The result contains something of minimal music, a kind of second piece of music, a readymade
, which was hidden under the known melody. But there is a political dimension, as I only realised in the rehearsals before the premiere: in Ravel’s piece, the first flute, first trombone, first violins, etc. play the melody, and the second flute, second trombone, second violins play the accompaniment. The hierarchical structure of the orchestra is reflected in the hierarchy of melody and accompaniment, and this is turned upside down when suddenly only the accompaniment sounds as a new melody. Which, of course, a certain part of the orchestra did not appreciate at all. In addition, there was in any case the discussion as to whether there was a “composition” at all, because I had not written a single note, and precisely did the opposite, removed notes alone. And although every note in the score comes from Ravel, my piece is something categorically different. Incidentally, I have been working on the piece as long as no other piece so far. For 5 years I have carried the idea around with me and wondered whether this is a veritable compositional concept at all; and I probably listened to the Bolero over 1000 times and tried to imagine how it would sound without a melody. Listening work.
Conceptualists are far from producing just ideas and sentences, it is preceded by a lot of work and many concepts require a lot of effort of realisation. For the piece Product Placements
, for which I composed a short, 33-second electronic piece containing 70,200 third-party samples, I printed out 70,200 forms for 6 weeks - because these were necessary to correctly register the piece with GEMA, the German institution for royalty administration. This was, of course, an action to show the backwardness of copyright practice in digital times.

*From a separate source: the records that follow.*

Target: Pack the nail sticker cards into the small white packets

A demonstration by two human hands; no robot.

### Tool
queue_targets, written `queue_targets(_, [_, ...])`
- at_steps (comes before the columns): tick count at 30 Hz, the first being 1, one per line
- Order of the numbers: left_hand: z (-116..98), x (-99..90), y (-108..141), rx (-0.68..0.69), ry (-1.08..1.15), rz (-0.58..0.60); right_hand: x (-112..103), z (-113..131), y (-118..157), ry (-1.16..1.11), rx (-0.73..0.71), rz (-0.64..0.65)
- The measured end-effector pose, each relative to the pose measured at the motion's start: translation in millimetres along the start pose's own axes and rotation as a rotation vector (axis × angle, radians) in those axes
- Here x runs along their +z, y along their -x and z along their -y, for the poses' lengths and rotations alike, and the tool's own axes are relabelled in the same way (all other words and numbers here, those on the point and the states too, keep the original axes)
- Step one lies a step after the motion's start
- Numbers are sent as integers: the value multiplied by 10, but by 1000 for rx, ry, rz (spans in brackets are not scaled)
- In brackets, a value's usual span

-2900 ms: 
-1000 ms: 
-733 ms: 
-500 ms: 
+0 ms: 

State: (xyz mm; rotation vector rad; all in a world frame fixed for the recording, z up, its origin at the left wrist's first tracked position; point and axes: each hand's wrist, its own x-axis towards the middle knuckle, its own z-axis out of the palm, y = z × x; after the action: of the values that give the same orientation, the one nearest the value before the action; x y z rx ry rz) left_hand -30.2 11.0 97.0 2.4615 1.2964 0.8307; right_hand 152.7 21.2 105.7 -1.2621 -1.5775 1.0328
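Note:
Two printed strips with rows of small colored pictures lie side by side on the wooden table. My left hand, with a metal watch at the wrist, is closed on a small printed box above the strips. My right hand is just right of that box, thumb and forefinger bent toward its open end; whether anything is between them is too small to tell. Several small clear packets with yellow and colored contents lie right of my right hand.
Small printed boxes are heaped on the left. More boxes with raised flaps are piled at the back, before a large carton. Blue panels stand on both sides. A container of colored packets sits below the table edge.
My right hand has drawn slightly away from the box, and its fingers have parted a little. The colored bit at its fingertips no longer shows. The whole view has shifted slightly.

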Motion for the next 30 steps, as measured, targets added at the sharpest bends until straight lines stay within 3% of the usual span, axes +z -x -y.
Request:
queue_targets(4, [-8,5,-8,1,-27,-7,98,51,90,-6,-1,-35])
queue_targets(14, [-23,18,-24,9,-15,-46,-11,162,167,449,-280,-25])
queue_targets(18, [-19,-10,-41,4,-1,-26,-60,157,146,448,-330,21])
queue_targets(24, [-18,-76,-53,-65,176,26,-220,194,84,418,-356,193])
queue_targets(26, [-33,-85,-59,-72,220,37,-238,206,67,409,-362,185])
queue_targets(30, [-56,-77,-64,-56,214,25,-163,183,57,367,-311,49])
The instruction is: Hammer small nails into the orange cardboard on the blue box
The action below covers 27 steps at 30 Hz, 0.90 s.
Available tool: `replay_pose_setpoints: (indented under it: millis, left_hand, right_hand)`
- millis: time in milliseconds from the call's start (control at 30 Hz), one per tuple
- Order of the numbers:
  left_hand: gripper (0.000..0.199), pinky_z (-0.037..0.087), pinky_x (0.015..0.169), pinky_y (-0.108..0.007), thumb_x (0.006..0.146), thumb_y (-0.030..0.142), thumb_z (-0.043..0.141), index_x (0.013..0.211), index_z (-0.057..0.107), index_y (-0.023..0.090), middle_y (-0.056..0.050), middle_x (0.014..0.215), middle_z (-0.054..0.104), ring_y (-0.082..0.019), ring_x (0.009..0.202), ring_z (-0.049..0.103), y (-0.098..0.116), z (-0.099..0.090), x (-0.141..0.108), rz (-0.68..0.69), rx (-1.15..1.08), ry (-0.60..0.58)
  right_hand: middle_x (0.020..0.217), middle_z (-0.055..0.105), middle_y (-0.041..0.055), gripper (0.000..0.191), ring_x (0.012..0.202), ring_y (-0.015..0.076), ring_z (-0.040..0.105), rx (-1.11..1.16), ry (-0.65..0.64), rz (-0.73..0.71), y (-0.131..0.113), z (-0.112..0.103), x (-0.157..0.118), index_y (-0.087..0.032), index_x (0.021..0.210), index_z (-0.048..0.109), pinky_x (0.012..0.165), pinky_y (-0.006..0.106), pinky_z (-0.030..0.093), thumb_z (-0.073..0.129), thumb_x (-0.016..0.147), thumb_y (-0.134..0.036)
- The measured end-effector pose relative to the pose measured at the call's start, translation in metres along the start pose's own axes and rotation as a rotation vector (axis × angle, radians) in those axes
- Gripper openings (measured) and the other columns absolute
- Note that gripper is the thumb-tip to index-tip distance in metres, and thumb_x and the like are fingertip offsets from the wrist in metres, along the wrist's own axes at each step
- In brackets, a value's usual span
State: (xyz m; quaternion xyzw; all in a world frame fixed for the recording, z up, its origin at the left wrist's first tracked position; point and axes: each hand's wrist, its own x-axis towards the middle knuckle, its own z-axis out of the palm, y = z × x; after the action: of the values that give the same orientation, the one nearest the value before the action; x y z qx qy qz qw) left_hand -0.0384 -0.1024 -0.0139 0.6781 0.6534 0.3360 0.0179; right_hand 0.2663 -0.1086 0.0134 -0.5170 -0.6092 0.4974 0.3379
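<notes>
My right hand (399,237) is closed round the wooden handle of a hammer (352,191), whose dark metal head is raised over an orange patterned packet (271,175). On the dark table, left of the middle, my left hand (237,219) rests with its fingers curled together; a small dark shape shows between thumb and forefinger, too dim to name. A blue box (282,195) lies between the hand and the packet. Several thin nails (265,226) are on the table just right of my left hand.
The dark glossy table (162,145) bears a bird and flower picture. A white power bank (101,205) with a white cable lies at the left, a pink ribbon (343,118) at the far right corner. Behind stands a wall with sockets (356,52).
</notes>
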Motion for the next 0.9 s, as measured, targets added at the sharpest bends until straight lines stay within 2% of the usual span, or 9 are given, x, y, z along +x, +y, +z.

A similar investigation like researching in metal music styles concerned the customer reviews of bicycle bells on Amazon. Some bicycle bells get more than 100 reviews in the comments column, in which their sound is described and discussed - "Music Discourse in a Nutshell" so to speak, based on a single tone. In the mass of comments, for example, there are various onomatopoeic descriptions for the sound of bells, such as "Ding", "Ting", "Ring", "Bing", "Ping", "Pling" - including the question of gender, as well as arguments about history, when the earlier "Ritch-Ritch" bell was, in the opinion of some reviewers, more effective (and more beautiful) than today's one-tone tinkle. From this commentary treasure it was easy to write an almost cabaret-like number: The 'THING' in itself
Composing then means not to compose with sounds, but on the level of their names. To talk about sound means to make music. Here, of course, the tables are turned: one thing is to collect existing sound names; but when I arrange them, pronounce them and bring them together with sound itself, creation is created.